(THE PROBLEM)
From the listing below, set down exactly the lines between the one holding "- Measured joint" and the one holding "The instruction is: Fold", inclusive. No other line is wanted.

(DATASET RECORDS)

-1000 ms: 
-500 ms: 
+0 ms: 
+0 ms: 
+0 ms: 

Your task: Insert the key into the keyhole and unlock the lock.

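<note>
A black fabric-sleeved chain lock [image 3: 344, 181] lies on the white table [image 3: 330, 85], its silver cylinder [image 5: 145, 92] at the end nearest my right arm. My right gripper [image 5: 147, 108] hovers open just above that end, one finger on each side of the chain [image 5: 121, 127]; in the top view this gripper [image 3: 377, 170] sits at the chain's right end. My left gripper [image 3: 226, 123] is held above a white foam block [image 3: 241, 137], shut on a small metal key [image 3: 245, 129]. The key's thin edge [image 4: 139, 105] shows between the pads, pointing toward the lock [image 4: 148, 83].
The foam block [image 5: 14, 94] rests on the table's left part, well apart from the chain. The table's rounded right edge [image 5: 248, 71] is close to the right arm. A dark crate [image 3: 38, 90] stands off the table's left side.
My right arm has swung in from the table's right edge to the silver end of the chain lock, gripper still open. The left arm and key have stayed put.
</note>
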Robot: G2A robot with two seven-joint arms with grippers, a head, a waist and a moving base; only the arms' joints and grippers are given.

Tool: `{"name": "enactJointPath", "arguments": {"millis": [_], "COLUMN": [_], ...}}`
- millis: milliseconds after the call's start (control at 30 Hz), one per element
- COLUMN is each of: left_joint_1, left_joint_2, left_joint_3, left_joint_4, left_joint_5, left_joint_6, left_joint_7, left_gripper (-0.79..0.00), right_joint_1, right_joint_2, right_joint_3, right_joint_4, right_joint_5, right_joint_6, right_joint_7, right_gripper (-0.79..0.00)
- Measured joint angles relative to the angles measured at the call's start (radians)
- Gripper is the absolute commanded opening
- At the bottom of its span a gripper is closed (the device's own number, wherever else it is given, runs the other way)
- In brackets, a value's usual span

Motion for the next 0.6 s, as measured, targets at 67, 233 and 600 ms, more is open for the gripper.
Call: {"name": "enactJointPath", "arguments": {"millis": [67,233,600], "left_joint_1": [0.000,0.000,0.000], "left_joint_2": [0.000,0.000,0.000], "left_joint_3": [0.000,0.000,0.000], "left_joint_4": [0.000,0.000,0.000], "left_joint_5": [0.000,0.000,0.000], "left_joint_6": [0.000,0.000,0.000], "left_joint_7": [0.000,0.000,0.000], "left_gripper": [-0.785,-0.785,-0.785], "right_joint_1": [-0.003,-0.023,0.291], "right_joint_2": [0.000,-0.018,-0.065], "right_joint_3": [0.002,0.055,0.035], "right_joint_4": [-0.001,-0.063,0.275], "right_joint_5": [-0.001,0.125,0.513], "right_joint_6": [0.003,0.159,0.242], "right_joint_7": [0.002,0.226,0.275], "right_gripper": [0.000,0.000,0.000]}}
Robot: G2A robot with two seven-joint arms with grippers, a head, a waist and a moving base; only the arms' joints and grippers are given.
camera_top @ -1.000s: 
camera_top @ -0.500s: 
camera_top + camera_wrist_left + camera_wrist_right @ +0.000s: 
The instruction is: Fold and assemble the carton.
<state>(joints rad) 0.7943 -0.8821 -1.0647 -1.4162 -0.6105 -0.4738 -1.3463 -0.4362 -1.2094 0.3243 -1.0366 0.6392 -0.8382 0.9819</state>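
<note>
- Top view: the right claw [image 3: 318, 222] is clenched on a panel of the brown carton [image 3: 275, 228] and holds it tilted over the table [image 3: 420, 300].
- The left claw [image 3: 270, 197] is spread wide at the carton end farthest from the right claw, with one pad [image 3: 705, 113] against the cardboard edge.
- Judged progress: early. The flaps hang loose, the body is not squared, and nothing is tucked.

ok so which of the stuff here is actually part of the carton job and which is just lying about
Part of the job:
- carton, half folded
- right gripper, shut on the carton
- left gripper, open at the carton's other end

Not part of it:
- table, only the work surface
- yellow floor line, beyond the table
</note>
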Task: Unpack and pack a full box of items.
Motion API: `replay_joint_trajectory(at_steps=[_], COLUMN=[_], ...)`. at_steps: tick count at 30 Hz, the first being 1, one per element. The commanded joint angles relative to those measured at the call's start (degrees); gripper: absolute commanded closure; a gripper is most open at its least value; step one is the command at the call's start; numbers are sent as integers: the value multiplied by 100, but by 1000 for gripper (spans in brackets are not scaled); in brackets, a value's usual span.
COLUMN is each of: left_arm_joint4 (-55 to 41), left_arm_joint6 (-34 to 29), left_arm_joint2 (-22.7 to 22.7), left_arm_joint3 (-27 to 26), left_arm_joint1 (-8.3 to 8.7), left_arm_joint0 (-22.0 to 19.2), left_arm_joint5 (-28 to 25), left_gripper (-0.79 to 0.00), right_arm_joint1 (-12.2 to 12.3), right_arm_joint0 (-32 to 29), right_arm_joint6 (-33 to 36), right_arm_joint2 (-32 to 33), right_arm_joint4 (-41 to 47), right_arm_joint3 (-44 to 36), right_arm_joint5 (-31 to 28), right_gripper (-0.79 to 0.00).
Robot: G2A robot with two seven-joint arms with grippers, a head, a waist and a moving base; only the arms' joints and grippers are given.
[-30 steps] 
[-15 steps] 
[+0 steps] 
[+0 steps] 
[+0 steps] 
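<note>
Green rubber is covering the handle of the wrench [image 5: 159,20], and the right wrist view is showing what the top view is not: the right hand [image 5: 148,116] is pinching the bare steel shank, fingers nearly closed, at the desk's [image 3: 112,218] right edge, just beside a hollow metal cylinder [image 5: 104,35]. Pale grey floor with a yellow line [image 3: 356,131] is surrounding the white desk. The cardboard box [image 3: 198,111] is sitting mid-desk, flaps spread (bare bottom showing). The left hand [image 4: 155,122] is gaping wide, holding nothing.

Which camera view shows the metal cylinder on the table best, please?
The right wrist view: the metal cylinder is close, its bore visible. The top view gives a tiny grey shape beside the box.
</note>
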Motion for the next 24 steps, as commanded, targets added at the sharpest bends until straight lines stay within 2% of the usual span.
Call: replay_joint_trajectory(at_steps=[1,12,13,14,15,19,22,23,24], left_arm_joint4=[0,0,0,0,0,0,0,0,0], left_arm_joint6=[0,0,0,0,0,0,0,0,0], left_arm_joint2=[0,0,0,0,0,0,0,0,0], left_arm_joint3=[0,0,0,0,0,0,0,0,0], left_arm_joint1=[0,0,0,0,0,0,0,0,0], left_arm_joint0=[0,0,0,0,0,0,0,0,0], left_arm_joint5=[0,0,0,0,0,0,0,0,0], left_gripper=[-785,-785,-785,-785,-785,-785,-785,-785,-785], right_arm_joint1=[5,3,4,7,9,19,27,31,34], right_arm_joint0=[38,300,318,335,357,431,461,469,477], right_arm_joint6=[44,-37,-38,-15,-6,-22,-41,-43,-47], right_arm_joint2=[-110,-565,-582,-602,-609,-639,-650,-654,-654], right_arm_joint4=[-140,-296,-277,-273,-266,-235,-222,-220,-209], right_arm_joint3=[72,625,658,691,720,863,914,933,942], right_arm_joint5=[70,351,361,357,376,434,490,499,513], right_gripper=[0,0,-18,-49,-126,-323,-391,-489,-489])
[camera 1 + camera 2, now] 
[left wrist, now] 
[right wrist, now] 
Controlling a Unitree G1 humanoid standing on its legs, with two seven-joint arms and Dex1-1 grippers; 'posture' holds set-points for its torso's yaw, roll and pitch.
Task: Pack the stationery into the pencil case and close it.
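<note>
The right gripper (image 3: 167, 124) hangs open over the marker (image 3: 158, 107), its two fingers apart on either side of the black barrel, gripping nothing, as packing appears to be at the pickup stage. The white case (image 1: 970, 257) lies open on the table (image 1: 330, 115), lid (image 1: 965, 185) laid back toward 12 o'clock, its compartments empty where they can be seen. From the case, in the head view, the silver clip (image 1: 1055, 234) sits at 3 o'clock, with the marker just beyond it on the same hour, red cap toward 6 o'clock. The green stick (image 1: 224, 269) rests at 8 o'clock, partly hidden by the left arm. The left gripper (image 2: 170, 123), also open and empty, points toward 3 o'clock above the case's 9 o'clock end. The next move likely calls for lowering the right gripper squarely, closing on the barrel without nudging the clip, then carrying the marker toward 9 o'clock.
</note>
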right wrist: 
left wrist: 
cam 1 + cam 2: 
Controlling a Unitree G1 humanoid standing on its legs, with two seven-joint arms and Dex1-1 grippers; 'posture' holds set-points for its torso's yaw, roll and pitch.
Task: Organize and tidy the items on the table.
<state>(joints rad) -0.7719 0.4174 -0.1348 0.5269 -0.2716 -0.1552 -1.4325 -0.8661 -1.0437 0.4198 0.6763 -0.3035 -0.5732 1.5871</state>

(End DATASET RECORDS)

(WRITTEN RESPONSE)
- Measured joint angles relative to the angles measured at the call's start (radians)
- Gripper is the absolute commanded opening
- At the bottom of its span a gripper is closed (the device's own number, wherever else it is given, runs the other way)
- In brackets, a value's usual span

Motion for the next 0.6 s, as measured, targets at 67, 233 and 600 ms, more is open for the gripper.
Call: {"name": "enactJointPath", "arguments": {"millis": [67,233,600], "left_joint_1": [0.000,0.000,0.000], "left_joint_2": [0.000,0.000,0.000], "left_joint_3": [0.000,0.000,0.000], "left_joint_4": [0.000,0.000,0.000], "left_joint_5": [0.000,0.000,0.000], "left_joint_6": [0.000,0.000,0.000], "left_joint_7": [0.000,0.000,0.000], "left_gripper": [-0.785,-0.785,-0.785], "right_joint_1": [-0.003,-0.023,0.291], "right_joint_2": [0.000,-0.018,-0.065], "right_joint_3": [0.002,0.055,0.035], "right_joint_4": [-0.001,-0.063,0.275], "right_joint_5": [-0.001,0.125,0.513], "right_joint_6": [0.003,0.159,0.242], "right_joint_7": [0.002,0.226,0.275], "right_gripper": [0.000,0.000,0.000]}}
Robot: G2A robot with two seven-joint arms with grippers, a head, a waist and a moving base; only the arms' joints and grippers are given.
camera_top @ -1.000s: 
camera_top @ -0.500s: 
camera_top + camera_wrist_left + camera_wrist_right @ +0.000s: 
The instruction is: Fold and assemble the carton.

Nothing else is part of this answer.